Below are the records; count how many of their lines carry "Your" and give only the number.

—————

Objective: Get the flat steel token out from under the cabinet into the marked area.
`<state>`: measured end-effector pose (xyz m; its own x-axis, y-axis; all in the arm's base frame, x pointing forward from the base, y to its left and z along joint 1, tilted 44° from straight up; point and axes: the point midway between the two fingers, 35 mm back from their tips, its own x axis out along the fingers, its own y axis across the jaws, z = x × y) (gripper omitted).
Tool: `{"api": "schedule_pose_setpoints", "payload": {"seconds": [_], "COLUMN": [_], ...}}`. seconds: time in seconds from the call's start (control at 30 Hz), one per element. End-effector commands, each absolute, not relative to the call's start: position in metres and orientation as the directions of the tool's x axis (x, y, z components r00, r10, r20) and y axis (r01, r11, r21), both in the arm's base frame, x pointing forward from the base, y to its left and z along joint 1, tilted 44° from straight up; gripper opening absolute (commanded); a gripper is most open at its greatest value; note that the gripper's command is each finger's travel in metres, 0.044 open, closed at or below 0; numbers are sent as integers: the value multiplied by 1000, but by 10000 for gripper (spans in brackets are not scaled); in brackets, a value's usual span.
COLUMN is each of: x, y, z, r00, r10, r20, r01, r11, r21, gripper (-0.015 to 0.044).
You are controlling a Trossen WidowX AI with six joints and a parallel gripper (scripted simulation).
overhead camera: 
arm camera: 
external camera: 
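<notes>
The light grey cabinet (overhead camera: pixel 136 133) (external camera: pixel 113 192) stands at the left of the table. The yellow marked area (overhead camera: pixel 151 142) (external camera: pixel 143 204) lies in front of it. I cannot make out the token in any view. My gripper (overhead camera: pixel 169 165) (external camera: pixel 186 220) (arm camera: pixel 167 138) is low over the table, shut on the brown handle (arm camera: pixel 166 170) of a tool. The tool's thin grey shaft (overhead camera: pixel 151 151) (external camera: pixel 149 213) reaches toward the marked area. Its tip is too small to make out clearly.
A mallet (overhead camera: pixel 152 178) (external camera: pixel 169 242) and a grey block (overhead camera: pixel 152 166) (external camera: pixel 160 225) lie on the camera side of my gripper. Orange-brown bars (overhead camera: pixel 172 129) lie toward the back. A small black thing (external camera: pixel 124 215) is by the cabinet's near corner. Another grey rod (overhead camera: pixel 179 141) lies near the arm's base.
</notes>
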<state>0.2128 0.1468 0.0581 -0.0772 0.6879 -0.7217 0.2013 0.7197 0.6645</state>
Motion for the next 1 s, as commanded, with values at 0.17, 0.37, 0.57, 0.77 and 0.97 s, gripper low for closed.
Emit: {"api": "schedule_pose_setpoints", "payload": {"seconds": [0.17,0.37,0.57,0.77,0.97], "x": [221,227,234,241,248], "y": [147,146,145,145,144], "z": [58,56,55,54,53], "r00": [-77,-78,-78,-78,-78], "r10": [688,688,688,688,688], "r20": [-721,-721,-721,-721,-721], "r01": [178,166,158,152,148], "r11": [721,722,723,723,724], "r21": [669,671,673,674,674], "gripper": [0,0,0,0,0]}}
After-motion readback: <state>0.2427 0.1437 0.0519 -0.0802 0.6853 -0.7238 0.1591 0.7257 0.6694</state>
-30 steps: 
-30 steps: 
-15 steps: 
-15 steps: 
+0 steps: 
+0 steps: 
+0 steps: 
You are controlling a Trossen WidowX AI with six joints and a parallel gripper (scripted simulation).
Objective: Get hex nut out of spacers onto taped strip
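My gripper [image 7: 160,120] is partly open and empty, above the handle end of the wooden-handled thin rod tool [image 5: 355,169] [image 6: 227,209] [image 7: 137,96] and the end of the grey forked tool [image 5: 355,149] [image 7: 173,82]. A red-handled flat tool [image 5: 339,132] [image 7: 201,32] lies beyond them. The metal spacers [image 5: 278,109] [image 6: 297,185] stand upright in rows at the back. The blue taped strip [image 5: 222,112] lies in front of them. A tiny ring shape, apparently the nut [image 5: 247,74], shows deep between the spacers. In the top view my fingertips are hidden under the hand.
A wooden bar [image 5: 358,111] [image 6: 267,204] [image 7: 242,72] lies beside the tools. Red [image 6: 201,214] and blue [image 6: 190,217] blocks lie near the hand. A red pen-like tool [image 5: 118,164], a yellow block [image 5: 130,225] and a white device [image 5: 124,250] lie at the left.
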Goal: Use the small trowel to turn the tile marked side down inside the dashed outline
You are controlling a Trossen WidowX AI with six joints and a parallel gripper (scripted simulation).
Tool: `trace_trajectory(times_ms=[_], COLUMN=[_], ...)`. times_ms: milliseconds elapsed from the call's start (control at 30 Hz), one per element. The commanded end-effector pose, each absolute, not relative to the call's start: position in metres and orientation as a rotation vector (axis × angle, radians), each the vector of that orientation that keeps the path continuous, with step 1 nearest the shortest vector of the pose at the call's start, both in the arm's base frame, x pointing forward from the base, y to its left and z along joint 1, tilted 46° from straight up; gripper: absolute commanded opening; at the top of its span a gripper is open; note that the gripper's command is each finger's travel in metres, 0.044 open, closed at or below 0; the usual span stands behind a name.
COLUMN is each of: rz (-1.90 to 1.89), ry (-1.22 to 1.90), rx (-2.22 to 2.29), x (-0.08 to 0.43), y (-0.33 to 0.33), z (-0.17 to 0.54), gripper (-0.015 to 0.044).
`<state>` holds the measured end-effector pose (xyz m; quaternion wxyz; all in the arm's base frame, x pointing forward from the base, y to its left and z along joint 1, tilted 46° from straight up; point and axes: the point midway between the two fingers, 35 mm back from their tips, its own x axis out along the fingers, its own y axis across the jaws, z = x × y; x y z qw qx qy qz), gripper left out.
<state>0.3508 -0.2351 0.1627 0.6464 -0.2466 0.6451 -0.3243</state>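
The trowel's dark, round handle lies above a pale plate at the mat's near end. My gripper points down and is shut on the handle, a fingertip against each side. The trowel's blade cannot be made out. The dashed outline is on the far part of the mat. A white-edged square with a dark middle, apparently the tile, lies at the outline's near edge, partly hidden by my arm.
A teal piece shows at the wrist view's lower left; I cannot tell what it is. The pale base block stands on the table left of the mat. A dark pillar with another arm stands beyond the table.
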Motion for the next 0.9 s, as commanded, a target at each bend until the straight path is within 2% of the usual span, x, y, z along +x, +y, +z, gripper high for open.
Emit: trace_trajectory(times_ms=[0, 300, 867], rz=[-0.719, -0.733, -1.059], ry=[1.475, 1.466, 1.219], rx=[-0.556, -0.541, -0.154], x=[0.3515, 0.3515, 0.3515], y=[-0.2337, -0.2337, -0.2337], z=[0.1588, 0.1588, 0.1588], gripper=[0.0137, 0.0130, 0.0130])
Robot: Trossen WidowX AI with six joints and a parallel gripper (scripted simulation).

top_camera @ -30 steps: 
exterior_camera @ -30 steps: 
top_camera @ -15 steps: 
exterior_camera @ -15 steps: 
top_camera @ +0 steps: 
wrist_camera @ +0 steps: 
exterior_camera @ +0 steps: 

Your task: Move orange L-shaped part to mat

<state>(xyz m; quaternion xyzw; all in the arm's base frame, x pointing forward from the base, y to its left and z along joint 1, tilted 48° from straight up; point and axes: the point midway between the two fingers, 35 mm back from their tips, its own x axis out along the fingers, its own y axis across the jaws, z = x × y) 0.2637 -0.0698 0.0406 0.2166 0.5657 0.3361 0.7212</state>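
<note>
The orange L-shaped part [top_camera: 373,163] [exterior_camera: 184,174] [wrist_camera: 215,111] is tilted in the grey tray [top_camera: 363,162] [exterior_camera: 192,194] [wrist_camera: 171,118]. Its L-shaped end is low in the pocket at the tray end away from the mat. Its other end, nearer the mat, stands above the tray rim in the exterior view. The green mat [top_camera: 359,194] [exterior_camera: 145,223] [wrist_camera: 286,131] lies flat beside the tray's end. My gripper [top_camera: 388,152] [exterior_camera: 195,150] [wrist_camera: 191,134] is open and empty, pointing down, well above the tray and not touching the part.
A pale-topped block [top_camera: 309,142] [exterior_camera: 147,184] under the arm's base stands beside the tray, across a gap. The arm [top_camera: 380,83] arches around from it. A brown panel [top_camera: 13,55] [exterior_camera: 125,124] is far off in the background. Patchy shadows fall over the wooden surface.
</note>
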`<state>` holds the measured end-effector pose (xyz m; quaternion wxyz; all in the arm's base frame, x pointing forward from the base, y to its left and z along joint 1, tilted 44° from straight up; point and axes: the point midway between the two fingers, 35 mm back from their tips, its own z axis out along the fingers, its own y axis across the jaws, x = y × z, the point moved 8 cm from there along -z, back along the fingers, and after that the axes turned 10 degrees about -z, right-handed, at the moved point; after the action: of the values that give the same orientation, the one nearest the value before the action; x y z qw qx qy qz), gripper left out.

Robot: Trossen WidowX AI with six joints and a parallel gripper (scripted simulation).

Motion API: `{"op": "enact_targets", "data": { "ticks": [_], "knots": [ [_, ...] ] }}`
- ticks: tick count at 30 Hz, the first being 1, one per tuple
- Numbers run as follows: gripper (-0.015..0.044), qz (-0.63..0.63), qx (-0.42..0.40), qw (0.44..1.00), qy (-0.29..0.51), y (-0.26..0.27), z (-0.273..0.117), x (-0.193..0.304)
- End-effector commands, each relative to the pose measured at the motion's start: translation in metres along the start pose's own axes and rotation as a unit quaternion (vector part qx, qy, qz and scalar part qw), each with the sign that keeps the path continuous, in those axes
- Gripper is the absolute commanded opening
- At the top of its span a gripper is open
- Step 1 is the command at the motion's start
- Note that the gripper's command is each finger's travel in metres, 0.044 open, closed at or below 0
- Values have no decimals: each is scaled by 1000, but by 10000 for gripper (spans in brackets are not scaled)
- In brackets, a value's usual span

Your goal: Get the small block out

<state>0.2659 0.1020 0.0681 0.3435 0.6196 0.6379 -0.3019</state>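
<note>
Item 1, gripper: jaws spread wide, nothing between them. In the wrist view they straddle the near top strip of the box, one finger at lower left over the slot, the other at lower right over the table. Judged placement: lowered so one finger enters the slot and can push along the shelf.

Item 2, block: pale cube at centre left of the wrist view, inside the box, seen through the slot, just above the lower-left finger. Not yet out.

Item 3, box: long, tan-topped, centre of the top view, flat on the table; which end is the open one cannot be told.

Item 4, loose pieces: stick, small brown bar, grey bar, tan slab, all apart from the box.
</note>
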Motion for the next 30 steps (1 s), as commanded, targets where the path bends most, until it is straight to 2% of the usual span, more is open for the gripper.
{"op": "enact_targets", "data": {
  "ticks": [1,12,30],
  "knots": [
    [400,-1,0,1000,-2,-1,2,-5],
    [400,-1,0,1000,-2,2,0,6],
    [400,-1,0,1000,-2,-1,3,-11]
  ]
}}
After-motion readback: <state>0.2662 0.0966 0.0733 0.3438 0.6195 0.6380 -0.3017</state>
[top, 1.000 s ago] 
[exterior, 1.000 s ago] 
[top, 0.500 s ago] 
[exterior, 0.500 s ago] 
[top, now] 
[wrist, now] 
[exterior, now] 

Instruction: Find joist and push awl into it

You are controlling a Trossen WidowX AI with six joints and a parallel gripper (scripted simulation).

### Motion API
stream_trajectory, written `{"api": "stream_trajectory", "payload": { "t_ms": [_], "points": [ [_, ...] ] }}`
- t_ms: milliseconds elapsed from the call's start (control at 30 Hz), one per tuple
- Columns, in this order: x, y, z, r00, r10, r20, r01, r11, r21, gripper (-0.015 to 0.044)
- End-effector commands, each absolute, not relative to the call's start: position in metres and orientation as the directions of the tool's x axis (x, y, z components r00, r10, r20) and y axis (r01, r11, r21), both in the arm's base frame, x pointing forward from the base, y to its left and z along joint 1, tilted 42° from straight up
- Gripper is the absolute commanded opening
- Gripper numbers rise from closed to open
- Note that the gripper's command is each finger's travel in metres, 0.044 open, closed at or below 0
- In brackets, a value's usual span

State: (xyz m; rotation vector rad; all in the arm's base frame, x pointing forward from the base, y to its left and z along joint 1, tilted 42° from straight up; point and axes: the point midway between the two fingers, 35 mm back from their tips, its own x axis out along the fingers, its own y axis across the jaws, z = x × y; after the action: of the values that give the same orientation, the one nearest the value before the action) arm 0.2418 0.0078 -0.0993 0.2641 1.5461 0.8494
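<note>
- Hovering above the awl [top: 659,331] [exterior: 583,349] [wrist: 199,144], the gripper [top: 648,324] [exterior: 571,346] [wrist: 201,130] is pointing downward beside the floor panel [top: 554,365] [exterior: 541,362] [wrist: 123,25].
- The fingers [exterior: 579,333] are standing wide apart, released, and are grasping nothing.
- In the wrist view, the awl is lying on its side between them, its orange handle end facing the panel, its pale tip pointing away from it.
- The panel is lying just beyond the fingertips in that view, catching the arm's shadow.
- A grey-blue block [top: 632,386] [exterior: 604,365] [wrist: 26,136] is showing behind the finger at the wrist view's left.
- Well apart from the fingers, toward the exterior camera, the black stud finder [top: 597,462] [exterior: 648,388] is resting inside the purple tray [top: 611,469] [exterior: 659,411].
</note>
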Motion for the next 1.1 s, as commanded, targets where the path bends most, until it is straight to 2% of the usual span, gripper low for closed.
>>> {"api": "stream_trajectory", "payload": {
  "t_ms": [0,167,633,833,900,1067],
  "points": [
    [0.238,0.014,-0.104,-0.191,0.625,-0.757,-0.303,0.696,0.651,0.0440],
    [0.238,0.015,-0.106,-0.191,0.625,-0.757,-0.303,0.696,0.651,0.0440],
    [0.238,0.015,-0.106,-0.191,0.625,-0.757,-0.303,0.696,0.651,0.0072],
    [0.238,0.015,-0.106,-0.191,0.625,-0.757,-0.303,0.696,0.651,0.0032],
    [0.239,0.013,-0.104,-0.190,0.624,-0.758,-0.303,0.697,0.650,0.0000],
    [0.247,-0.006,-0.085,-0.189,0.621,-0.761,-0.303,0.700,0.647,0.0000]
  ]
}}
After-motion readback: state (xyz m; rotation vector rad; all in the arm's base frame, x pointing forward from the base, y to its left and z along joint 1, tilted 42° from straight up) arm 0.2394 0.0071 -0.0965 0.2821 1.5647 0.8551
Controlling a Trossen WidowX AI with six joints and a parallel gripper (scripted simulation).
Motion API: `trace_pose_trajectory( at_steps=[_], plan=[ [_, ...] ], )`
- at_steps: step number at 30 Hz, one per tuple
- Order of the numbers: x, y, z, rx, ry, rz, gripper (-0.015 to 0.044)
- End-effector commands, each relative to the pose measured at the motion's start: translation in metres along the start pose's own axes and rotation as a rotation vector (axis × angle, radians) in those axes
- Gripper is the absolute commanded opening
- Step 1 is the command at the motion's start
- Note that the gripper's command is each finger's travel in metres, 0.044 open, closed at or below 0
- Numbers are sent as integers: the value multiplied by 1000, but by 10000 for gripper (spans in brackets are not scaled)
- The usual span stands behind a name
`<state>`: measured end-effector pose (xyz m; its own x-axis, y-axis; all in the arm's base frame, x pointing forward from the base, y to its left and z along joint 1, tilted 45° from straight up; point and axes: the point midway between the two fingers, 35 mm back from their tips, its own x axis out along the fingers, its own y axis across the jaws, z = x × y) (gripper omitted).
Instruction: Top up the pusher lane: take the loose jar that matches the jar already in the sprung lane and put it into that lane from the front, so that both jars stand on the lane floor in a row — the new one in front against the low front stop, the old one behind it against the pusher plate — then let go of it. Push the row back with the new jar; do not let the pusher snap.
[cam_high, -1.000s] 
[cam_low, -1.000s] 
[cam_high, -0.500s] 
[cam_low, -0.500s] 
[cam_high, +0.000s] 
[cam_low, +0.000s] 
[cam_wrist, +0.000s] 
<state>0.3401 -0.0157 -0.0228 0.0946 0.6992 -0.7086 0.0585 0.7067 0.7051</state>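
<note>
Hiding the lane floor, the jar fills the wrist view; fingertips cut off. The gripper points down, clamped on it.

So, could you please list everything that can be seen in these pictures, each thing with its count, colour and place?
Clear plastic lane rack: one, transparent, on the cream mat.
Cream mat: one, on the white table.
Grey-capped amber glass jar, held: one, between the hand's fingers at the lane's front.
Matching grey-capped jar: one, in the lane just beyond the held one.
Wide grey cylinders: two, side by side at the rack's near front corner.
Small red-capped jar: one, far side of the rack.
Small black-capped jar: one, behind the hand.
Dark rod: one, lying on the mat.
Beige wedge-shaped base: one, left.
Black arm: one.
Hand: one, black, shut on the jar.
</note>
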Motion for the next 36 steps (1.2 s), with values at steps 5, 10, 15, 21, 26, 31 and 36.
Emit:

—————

**Response**:
2